I don’t think it impacts my life as much as it is a milestone in my life, to which I return sometimes and think about how the country has changed since then.

Q: The China you write about in your books might be described as a rather bleak place. Yet in some ways the America of “Kinder Than Solitude” can seem somewhat empty as well. Are the essential problems your characters wrestle with shaped by dramas at the national level – or something more fundamental? 
In the novel, both countries are well-populated with characters of various kinds. So in that sense, I wouldn’t call either place bleak. However, the three main characters have failed to make a deeper connection to those around them, which is a universal human condition.

Q: You often cite a love of Western writers. Has Western or Chinese literature done more to influence your writing?
I grew up in the tradition of Chinese poetry, but came into storytelling much later, and only in English. So I would say for my writing, Western literature is a big influence.

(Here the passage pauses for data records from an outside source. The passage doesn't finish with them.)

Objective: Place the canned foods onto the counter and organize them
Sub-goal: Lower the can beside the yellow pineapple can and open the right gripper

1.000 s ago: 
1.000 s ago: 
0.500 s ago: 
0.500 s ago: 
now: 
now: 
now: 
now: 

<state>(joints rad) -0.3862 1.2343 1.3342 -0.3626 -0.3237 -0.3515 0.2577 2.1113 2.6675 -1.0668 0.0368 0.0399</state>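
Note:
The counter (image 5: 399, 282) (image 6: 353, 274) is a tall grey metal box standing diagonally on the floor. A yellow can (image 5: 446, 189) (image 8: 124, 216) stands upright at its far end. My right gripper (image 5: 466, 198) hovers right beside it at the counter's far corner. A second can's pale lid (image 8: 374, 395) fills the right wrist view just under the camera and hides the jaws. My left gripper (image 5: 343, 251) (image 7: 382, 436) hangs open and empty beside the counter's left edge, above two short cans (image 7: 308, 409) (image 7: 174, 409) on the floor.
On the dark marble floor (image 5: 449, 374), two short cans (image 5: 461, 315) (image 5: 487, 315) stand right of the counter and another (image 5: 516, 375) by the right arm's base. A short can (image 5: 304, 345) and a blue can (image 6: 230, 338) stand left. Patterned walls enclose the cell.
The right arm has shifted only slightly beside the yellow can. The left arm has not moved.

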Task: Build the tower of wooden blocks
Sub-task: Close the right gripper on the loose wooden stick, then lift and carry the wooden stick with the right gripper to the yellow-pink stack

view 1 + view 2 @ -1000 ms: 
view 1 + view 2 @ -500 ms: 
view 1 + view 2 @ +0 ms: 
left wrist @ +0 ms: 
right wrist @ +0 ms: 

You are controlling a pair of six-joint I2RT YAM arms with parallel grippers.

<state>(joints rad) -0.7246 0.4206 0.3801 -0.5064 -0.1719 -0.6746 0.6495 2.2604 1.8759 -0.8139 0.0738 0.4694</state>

Q: Much of “Kinder Than Solitude” is set in the United States. Now that you have been here for close to 20 years, do you think that your future work will more often feature American settings? 
The short answer is yes. I have lived most of my adult life in America, and it feels natural that America starts to take more of a role in my writing.

Q: If you had to describe your own writing, what is that you would say that you choose to write about? Is there a central issue or theme that drives your characters and/or your fiction? 
I would say I write about flawed characters struggling with their imperfect lives.